# grilling a turkey...



## boat_money (May 21, 2004)

oven's broke. not entertaining guests this year as we're celebrating early. but wife wants a turkey. i've smoked one b4 and didn't care for it. i'm thinking get a smaller turkey, cut out the backbone(spatchcock it) and grill breast up til done. any other suggestions? how long you think it will take? should i baste while grilling? and what with?


----------



## speckle-catcher (May 20, 2004)

I'd consider brining it.


----------



## boat_money (May 21, 2004)

aren't all grocery store turkeys already brined?


----------



## speckle-catcher (May 20, 2004)

I doubt it.

but if the package says "enhanced with a 10% solution..." or something very similar to that, it's been brined in some fashion.


----------



## FREON (Jun 14, 2005)

fry it


----------



## CoastalOutfitters (Aug 20, 2004)

cook it whole , cover w bacon strips and stuff w orange and grapefruit slices


----------



## MEGABITE (May 21, 2004)

Inject it, cut it up just like you would a whole chicken and grill just like it was a big ol yard pimp.  baste as needed, and use indirect heat.


----------



## yakattack (Feb 18, 2009)

Brining is essential. Keeps it moist and cooks even. You can make a beer can turkey with a Foster beer can that works fine also. Season under the skin; I prefer to use a smaller bird and cook closer to 300 - you don't want to lose a race against samonella.


----------



## Drew_Smoke (May 21, 2004)

The Mrs likes to buy a smaller young turkey and do it beer can style. She uses a master cylinder (24 oz Bud), rubs it with her poultry rub and smokes it.

Good stuff.


----------



## ROBOWADER (May 22, 2004)

Go buy another oven, your gonna need to any way.


----------



## boat_money (May 21, 2004)

ain't buying an oven. just going to replace the starter - after christmas tho... found the recipe i'm going with - 3 hrs over indirect heat with a drip pan surrounded by coals. 1st hour breast down 2nd and 3rd breast up, basting every 30 minutes. wrap in foilif skin starts to darken too much. gonna try and brine in an ice chest, cause i know i won't have room in the fridge. use the toaster oven for the green bean casserole and sweet taters w/ marshmellows...


----------



## Gilbert (May 25, 2004)

just go to luby's for thanksgiving. I'd invite you over but we will be out of town. Better yet, follow me with your boat down to South Padre Island.


----------



## boat_money (May 21, 2004)

we did the luby's take out feast with my parents this weekend. pretty good. turkey was a little overcooked and mashed taters were a bit too chunky. everything else was good, but i get a free turkey and have everything i need already. only thing that may change my plans is if my f-in-law comes - as he doesn't like turkey and will bring prime steaks. fingers crossed as i know how to cook those


----------



## Pop Fly (Sep 19, 2010)

MEGABITE said:


> Inject it, cut it up just like you would a whole chicken and grill just like it was a big ol yard pimp.  baste as needed, and use indirect heat.


_*X2*_


----------



## T.C. (May 7, 2009)

*smoke it whole!*



Angler2407 said:


> The Mrs likes to buy a smaller young turkey and do it beer can style. She uses a master cylinder (24 oz Bud), rubs it with her poultry rub and smokes it.
> 
> Good stuff.


Smoking the turkey whole is waaayy better...actually I would prefer smoked turkey over any other I've done (frying or oven/stuffin).
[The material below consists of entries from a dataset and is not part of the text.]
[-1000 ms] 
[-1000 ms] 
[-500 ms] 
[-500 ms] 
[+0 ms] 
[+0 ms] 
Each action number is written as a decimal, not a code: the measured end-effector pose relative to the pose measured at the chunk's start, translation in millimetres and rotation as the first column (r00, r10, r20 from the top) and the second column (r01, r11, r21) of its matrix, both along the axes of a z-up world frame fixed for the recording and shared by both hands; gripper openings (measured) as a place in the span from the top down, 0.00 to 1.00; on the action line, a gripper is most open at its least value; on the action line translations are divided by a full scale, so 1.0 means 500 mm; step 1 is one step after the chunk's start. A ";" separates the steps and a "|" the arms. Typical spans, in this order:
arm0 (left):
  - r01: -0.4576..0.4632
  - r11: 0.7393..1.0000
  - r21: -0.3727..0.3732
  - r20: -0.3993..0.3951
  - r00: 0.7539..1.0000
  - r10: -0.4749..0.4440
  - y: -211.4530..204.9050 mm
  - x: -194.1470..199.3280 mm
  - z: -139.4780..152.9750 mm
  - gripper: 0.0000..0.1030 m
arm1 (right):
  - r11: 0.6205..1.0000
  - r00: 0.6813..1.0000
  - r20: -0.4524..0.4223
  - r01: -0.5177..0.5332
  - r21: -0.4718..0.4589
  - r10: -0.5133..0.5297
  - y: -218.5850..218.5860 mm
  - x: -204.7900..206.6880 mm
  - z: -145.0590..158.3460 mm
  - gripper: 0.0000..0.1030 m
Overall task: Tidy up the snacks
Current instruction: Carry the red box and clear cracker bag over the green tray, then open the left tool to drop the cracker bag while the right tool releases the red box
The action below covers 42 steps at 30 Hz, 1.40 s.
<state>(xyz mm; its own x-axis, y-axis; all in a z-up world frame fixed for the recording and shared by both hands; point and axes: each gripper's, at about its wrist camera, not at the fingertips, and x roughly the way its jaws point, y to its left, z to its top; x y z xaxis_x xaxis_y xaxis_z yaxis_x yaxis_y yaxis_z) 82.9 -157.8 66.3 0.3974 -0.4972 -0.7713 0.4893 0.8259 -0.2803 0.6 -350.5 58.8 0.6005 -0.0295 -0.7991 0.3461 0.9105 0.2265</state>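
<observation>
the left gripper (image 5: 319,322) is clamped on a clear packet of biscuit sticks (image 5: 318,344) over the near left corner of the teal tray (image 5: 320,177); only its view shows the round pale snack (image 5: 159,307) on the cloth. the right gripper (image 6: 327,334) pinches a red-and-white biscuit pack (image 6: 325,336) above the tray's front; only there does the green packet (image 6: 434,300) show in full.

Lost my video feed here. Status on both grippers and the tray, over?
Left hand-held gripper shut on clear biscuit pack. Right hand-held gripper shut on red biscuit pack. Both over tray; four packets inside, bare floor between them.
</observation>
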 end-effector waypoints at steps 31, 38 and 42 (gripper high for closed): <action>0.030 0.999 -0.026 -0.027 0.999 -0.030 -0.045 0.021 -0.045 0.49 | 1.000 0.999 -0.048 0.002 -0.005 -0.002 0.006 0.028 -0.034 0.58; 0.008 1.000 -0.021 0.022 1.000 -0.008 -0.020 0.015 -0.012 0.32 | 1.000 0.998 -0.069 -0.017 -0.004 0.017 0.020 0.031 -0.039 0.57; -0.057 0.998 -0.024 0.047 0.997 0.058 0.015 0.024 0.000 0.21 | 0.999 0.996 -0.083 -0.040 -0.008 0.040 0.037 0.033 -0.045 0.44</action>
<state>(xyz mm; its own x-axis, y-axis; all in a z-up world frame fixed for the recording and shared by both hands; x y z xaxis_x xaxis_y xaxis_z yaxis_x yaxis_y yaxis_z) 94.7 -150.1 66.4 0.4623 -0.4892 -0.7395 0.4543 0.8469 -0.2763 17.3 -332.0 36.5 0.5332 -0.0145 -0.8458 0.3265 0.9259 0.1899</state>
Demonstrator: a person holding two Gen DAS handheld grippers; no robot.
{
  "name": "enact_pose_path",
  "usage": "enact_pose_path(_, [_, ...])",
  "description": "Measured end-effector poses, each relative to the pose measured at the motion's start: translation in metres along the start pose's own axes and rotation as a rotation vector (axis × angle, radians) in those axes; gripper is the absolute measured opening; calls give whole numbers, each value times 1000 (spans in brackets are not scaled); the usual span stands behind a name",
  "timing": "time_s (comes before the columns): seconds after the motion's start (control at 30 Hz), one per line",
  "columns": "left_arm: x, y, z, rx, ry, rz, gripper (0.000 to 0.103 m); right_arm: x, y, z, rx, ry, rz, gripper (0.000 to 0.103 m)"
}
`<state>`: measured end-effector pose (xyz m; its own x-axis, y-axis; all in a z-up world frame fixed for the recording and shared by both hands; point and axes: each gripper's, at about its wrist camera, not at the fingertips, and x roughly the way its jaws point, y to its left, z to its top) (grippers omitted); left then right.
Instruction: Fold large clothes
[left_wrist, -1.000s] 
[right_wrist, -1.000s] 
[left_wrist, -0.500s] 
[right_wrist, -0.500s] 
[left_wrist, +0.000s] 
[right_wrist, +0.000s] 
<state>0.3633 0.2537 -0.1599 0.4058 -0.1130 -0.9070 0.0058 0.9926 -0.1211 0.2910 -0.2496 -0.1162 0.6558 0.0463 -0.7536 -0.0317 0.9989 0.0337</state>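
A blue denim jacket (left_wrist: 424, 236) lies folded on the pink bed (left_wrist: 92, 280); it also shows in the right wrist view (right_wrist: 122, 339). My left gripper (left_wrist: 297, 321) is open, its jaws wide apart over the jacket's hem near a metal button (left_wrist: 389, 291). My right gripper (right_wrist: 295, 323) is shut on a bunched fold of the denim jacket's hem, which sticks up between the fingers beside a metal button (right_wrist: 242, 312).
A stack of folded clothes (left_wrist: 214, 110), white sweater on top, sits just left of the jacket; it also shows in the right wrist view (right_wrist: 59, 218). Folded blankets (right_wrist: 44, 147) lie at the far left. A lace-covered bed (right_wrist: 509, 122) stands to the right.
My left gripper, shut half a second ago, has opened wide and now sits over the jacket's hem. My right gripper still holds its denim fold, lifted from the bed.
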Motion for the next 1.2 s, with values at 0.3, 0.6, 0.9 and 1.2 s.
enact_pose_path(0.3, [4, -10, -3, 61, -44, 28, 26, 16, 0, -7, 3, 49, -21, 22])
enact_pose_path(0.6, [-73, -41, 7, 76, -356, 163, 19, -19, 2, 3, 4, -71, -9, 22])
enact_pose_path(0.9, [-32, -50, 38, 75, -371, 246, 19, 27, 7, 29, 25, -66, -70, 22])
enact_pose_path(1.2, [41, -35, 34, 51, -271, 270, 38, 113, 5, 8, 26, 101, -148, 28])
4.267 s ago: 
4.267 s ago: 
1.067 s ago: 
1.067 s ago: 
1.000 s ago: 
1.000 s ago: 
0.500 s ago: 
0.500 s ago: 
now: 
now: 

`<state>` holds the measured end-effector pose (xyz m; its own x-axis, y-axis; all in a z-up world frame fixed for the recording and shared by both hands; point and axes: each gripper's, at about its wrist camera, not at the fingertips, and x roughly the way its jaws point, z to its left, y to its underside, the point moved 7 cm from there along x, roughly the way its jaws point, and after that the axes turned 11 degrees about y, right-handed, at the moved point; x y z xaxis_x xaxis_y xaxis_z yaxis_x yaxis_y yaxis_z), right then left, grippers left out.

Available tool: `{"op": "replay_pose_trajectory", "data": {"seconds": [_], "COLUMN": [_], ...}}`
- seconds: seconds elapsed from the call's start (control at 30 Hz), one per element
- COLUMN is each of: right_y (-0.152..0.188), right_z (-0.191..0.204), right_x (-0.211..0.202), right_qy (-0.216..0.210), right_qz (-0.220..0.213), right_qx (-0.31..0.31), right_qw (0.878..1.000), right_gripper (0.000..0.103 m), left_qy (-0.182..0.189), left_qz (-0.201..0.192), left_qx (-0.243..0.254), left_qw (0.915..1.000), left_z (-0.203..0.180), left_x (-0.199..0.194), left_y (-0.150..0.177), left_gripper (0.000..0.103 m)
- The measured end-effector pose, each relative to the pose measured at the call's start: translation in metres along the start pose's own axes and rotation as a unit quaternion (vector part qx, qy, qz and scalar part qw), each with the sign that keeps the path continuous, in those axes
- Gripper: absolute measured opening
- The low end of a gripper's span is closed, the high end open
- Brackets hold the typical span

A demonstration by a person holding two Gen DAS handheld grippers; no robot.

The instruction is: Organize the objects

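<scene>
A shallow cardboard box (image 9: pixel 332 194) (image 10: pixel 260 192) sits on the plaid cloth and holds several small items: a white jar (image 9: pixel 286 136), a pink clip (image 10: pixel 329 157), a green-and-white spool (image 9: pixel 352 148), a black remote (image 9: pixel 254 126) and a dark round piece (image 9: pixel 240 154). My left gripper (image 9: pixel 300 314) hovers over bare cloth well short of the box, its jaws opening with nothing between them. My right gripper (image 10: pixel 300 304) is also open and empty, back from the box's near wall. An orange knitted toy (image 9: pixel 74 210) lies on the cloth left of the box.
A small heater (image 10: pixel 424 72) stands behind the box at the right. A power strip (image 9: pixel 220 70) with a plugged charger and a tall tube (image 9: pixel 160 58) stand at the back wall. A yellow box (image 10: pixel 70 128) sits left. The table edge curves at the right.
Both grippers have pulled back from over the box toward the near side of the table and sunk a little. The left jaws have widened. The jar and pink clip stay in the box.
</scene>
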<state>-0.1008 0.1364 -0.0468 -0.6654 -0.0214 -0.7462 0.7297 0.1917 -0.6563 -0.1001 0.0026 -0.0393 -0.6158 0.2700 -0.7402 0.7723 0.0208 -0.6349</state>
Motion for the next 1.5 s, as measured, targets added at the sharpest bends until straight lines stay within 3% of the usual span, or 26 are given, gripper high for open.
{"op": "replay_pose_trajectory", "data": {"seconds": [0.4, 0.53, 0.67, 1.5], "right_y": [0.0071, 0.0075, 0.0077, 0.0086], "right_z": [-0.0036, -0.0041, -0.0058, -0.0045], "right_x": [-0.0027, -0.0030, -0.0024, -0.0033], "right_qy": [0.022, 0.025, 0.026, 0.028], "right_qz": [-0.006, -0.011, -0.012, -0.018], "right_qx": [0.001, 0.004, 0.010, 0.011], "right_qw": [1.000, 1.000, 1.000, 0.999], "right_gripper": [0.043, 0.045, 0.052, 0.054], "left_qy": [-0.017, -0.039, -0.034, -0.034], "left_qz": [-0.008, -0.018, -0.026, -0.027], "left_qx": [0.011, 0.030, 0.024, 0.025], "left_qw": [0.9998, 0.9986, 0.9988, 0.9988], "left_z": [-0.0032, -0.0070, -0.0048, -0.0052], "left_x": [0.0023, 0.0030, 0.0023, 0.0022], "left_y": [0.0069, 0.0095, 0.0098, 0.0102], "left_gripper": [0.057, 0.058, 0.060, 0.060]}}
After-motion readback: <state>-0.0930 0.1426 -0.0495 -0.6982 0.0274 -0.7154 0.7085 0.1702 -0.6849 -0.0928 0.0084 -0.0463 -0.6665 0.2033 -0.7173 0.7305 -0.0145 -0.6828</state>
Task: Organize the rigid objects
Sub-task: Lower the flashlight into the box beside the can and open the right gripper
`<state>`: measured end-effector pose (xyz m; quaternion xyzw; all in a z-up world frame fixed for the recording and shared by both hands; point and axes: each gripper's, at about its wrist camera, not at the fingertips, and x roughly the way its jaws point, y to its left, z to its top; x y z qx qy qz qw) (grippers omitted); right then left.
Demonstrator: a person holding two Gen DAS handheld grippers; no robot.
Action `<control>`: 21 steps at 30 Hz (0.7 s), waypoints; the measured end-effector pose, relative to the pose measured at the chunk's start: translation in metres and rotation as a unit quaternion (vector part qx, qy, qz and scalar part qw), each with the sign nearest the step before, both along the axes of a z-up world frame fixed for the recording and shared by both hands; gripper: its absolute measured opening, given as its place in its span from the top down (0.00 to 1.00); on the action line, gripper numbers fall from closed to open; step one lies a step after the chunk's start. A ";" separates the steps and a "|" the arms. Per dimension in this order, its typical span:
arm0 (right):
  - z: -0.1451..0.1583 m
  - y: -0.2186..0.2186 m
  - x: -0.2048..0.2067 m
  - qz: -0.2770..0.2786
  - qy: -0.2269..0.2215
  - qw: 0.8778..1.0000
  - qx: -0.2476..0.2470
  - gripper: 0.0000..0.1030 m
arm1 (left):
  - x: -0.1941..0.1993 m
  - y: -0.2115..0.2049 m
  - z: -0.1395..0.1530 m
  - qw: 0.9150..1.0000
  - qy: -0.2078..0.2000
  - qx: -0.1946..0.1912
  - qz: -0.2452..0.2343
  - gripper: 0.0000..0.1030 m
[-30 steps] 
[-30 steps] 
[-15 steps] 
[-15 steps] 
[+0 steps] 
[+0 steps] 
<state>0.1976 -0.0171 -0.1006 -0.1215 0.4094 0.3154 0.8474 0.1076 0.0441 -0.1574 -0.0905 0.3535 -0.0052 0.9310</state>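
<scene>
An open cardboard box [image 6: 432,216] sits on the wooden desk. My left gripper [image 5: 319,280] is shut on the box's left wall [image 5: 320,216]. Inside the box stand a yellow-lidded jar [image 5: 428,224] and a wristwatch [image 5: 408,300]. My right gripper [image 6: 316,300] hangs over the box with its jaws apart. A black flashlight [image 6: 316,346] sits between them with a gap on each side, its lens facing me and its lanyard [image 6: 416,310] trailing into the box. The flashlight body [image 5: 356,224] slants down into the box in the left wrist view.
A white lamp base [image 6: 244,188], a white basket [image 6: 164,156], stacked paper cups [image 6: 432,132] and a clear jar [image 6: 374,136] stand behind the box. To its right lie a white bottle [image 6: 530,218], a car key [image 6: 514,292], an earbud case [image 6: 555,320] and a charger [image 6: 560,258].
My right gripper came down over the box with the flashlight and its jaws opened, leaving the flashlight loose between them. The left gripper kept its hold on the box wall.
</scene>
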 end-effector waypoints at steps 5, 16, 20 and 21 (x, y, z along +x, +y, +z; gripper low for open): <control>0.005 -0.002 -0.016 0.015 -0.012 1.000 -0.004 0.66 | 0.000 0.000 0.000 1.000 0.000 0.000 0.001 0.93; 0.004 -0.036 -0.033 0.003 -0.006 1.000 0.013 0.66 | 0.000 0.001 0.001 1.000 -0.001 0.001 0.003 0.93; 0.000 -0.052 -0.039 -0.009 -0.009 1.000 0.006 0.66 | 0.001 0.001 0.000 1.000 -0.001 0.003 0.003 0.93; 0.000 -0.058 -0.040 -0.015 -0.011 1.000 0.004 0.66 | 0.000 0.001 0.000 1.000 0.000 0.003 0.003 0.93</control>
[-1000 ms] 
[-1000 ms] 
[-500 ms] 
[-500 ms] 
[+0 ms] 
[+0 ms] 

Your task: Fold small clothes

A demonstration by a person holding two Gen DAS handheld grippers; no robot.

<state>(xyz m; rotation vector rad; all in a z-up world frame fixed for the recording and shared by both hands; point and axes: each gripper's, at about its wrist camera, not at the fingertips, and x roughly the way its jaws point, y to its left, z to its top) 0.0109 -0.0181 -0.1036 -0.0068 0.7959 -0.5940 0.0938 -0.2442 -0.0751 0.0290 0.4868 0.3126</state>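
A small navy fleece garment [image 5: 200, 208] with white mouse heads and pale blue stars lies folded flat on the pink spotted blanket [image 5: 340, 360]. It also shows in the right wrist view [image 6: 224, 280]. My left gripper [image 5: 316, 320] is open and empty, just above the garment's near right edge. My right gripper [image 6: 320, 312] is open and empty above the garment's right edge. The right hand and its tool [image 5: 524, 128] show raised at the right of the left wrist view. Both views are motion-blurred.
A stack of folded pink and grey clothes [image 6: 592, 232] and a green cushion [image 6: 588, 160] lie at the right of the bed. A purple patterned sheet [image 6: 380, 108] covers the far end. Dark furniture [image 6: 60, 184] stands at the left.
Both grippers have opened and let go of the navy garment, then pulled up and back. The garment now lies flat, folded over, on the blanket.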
Brine it/Inject it; shove some onion, peppers and beeer cans up the arz end, and good to go...


----------



## juanpescado (Dec 22, 2006)

I smoked one a few years ago, it took forever, 24 hrs alot of beer and alot of oak, BUT to this day everyone wants another one like it, aint gonna do it again, missed football that year cuz I was passed out and tired, try again, it takes along time but worth it...


----------



## juanpescado (Dec 22, 2006)

Also I stuck a fosters can in its butt like a drunken chicken, was very moist, try it...


----------



## raz1056 (Jun 16, 2006)

Inject it, split as you would a fryer, cook breast bone side down for about a hour over direct heat, baste and flip until brown. Wrap in foil, cook on indirect heat for 3 hours. It will fall off the bone!:shamrock:


----------



## boat_money (May 21, 2004)

well just in time for turkey day, i got a new present from mi padres to cook my bird on...


----------



## boat_money (May 21, 2004)

came out great. brined in kosher salt h2o for 24 hours. spatchcocked and laid down flat in roasting pan. smothered with room temp butter, then poultry seasoning, pepper and garlic. 12 lb bird only took a little over 2 hours on the pit at 375. also did the green bean casserole on the pit. wife made stuffing in the crock pot and the best mashed taters i've had in a long time. yummm it was good.


----------



## rynochop (Aug 28, 2006)

boat_money said:


> came out great. brined in kosher salt h2o for 24 hours. spatchcocked and laid down flat in roasting pan. smothered with room temp butter, then poultry seasoning, pepper and garlic. 12 lb bird only took a little over 2 hours on the pit at 375. also did the green bean casserole on the pit. wife made stuffing in the crock pot and the best mashed taters i've had in a long time. yummm it was good.


How much kosher did you use?? I brined one a few years ago with kosher salt and water like that as well and the thing was sooo salty you could hardly eat it.


----------



## deebo (May 22, 2004)

1 cup KOSHER salt, 1/2 cup brown sugar, one gallon water, one gallon veg broth. brine for a day. also be sure to rise off the brine really good, both inside and out.


----------



## boat_money (May 21, 2004)

i just did a cup of kosher per gallon of water


----------